**WHAT YOU SHOULD DO**
Scan the records for the string "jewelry"; copy each line where it occurs.

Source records
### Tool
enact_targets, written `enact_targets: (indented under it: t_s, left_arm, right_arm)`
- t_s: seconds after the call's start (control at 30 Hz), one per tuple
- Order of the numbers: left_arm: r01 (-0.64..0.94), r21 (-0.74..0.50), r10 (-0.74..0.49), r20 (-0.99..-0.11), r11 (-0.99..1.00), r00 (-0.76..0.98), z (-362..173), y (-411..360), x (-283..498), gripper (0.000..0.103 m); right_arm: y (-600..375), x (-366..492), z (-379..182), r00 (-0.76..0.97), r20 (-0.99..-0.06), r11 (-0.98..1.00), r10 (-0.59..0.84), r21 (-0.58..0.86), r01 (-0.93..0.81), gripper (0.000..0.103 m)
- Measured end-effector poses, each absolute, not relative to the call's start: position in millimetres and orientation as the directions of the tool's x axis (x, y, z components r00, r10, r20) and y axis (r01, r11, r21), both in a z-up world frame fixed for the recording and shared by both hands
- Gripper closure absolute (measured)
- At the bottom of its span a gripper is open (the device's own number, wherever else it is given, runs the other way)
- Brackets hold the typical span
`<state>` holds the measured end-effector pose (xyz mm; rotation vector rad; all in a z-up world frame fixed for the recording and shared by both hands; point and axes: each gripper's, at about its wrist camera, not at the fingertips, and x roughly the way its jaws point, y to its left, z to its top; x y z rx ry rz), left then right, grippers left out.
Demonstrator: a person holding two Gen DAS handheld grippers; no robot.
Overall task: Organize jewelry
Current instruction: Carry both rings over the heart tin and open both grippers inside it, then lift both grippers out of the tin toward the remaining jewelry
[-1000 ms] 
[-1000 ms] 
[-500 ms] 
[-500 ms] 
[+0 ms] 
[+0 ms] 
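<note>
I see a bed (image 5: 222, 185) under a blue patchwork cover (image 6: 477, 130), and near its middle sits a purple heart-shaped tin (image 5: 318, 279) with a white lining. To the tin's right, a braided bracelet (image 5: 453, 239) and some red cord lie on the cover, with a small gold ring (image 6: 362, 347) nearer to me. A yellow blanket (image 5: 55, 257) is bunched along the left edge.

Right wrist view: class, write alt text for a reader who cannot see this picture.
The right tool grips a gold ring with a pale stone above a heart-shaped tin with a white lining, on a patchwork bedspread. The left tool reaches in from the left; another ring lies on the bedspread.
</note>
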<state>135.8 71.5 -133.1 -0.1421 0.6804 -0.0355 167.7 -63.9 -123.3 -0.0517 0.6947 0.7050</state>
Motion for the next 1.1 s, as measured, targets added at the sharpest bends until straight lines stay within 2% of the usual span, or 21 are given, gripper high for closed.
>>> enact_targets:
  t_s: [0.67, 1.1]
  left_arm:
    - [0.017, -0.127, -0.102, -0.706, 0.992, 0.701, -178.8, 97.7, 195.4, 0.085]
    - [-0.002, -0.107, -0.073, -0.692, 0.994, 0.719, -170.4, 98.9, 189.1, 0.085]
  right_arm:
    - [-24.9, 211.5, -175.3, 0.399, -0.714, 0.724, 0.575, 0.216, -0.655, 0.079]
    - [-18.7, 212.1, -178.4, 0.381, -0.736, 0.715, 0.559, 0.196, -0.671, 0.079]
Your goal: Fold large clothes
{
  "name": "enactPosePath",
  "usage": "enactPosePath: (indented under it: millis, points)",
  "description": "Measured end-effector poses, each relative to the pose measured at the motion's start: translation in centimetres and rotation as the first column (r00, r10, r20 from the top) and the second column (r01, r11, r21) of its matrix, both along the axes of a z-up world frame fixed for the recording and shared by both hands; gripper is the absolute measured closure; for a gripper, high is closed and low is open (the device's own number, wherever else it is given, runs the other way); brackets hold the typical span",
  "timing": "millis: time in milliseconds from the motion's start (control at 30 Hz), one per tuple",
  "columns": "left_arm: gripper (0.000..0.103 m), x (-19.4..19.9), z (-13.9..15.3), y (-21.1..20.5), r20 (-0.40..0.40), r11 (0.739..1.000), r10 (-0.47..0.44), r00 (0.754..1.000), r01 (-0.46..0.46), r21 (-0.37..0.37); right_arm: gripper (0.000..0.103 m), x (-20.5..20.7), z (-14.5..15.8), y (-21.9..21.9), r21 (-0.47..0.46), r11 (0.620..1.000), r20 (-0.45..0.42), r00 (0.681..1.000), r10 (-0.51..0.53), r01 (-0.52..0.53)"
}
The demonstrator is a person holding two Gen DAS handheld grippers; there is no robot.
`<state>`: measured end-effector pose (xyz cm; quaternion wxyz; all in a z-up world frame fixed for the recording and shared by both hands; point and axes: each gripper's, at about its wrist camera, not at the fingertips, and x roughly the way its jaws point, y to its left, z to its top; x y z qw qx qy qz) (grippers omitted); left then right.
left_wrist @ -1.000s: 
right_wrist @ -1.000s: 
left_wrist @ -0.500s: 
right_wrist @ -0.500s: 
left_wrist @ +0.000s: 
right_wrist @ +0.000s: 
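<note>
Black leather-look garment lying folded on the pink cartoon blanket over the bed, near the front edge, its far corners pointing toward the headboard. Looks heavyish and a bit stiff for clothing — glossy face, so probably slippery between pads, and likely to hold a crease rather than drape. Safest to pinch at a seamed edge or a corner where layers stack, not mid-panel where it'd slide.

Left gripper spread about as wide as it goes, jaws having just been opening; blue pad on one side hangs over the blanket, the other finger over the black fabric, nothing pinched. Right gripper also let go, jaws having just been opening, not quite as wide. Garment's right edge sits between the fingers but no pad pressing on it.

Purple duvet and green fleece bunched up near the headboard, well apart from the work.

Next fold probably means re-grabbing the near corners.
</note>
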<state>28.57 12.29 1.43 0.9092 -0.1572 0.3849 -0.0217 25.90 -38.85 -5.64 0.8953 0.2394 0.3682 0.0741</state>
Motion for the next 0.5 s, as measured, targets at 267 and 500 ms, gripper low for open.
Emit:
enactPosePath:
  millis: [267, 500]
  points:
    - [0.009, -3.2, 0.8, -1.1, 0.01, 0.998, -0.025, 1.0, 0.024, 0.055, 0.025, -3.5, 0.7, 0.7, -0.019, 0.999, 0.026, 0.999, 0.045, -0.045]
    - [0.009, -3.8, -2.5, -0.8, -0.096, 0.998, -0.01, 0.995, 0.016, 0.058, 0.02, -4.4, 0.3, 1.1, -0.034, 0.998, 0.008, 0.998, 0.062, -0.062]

**TASK OUTPUT**
Overall task: Organize jewelry
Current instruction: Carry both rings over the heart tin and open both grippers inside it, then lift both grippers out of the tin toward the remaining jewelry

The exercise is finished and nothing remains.